A lawsuit has been filed against the City of Shreveport in conjunction with a water rate billing error.
A lawsuit has been filed against the City of Shreveport related to the water rate billing error that cost the city about $1 million of ratepayer generated revenue over the past year.Sand Beach Properties LLC filed a lawsuit Friday in the 1st Judicial District Court for what the suit alleges are “intentional multiple violations” of nondisclosure agreements signed by three city employees. The principals behind Sand Beach Properties for the purposes of the litigation are Shreveport resident Scott Pernici and former Shreveport resident Michael Wainwright, according to the lawsuit.

The nondisclosure agreements had been signed before Manchac Consulting Group, a Baton Rouge-based civil and environmental engineering firm, shared “confidential information” about the origin of a water rate billing error with city employees earlier this year.

The billing error led to about 30 percent of the city’s more than 60,000 water customers being billed less than their correct rates for a span of almost 18 months.

The lawsuit seeks a judge’s order to stop the city from using the “confidential information,” which if granted may require the city to undo the billing corrections it implemented Aug. 1.

The lawsuit also asks that the city be ordered to pay the greater of two sums: 1) $10,000 per violation of the non-disclosure agreements – or, for an estimated 20,000 incorrectly billed water customers, as much as $200 million; or 2) 25 percent of the additional revenue the city will realize from fixing the bills, or perhaps $250,000 a year, perhaps forever.

City spokeswoman Africa Price said by email Monday that the mayor would not comment on pending litigation. The city has added the lawsuit as an agenda item to be discussed in executive session, closed to the public, at 5 p.m. Tuesday in the mayor’s conference room.

The lawsuit describes how Pernici, Wainwright and Manchac Consulting discovered the water billing error reportedly using friends’ and relatives’ water bills and concluded that fixing the error would mean millions of dollars in additional revenue to the city over 25 years.

According to the lawsuit, Manchac then took the findings to city officials but demanded a non-disclosure agreement before sharing details of the error. Three officials signed non-disclosure agreements: City Attorney William F. Bradford Jr., Chief Administrative Officer Brian Crawford and Water & Sewerage Director Barbara Featherston.

The lawsuit alleges that the three violated their non-disclosure agreements by sharing the information with other city employees and by acting to fix the errors before agreeing to compensate Pernici, Wainwright and the Manchac Group. It further alleges that the city again violated the agreement by sharing the information with a software vendor, Systems and Software.

Pernici and Wainwright informed city officials over the summer that they expected compensation amounting to 25 percent of additional revenues saved by the city over four years for receipt of the billing error information, a percentage that is average for several other contingency fee contracts the city currently has, the lawsuit alleges. That percentage would have amounted to an annual payout of about $250,000, if in fact the error cost the city about $1 million per year.

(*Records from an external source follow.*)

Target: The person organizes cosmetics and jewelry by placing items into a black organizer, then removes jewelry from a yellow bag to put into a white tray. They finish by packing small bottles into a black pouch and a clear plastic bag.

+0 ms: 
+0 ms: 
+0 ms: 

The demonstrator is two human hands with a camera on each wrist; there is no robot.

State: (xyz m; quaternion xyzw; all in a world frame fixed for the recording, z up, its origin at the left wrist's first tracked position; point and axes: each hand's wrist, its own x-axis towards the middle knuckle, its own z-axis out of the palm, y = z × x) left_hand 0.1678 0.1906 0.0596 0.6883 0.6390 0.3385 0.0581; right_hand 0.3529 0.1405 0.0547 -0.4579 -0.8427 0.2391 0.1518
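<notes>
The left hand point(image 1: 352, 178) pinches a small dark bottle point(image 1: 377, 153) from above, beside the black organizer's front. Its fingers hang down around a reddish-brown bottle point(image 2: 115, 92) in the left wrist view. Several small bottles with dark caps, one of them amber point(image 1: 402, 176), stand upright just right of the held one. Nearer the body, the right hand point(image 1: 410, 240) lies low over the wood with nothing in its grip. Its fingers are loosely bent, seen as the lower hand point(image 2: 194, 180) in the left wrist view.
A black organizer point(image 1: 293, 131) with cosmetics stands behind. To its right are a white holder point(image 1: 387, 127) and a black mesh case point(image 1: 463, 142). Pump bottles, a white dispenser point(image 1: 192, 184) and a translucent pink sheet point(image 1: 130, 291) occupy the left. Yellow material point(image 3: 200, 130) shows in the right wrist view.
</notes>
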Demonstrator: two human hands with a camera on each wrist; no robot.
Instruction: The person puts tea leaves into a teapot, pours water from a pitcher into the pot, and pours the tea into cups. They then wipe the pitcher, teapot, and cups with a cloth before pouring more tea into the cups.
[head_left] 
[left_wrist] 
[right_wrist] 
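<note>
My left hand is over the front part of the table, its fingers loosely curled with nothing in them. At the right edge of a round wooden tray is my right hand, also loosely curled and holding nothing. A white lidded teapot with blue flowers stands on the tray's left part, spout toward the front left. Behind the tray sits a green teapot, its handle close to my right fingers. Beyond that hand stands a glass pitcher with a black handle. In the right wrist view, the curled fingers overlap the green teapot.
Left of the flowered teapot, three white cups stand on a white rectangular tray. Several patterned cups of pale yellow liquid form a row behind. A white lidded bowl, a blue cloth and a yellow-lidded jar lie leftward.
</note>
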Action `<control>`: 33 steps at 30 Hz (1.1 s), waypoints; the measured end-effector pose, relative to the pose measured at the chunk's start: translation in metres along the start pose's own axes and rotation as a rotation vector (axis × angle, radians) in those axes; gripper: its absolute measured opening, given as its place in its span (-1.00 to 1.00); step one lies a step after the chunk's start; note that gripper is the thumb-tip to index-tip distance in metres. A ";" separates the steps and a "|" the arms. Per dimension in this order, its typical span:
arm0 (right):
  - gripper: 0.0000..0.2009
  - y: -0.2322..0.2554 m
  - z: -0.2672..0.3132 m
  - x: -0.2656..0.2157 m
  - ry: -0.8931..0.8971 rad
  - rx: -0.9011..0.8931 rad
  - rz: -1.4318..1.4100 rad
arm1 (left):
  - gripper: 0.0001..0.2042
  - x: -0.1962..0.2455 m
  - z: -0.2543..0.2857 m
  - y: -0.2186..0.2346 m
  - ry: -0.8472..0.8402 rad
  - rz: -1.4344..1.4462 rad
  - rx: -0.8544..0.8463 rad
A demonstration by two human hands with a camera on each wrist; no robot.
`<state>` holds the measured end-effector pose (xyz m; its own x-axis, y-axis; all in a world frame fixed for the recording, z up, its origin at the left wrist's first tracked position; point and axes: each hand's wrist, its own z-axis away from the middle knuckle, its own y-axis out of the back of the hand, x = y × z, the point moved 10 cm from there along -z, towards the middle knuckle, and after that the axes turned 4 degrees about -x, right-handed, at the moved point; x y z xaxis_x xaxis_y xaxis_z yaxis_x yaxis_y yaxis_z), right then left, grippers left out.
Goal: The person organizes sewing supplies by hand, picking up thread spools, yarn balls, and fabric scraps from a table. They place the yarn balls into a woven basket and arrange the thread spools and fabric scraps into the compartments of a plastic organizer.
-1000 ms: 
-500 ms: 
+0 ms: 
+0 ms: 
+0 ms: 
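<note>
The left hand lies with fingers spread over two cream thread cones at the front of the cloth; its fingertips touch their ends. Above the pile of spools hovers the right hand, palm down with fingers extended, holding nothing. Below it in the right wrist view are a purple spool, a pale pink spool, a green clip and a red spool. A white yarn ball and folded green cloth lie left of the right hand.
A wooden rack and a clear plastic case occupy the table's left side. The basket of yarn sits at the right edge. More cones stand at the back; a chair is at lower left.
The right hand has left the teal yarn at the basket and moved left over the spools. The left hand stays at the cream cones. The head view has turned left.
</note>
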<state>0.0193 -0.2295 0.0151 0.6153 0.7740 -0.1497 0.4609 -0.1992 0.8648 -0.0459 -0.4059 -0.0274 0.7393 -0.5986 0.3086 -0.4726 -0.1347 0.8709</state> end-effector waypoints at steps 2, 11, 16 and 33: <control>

Tyler countered that the city would pay 10 percent of one year’s revenue, or approximately $100,000, as compensation to the group, according to the lawsuit. Pernici and Wainwright rejected that offer and demanded that the city stop using their “confidential information,” the lawsuit says.

Tyler said last week that she thought the city was being subjected to “blackmail.” She further said Pernici and Wainwright could not have determined the error without insider knowledge. She says the matter remains under investigation.

The lawsuit also alleges that William Bradford, the city attorney, told a lawyer acting for Pernici, Wainwright and Manchac that the billing mistake had been made by city employees, not by a vendor.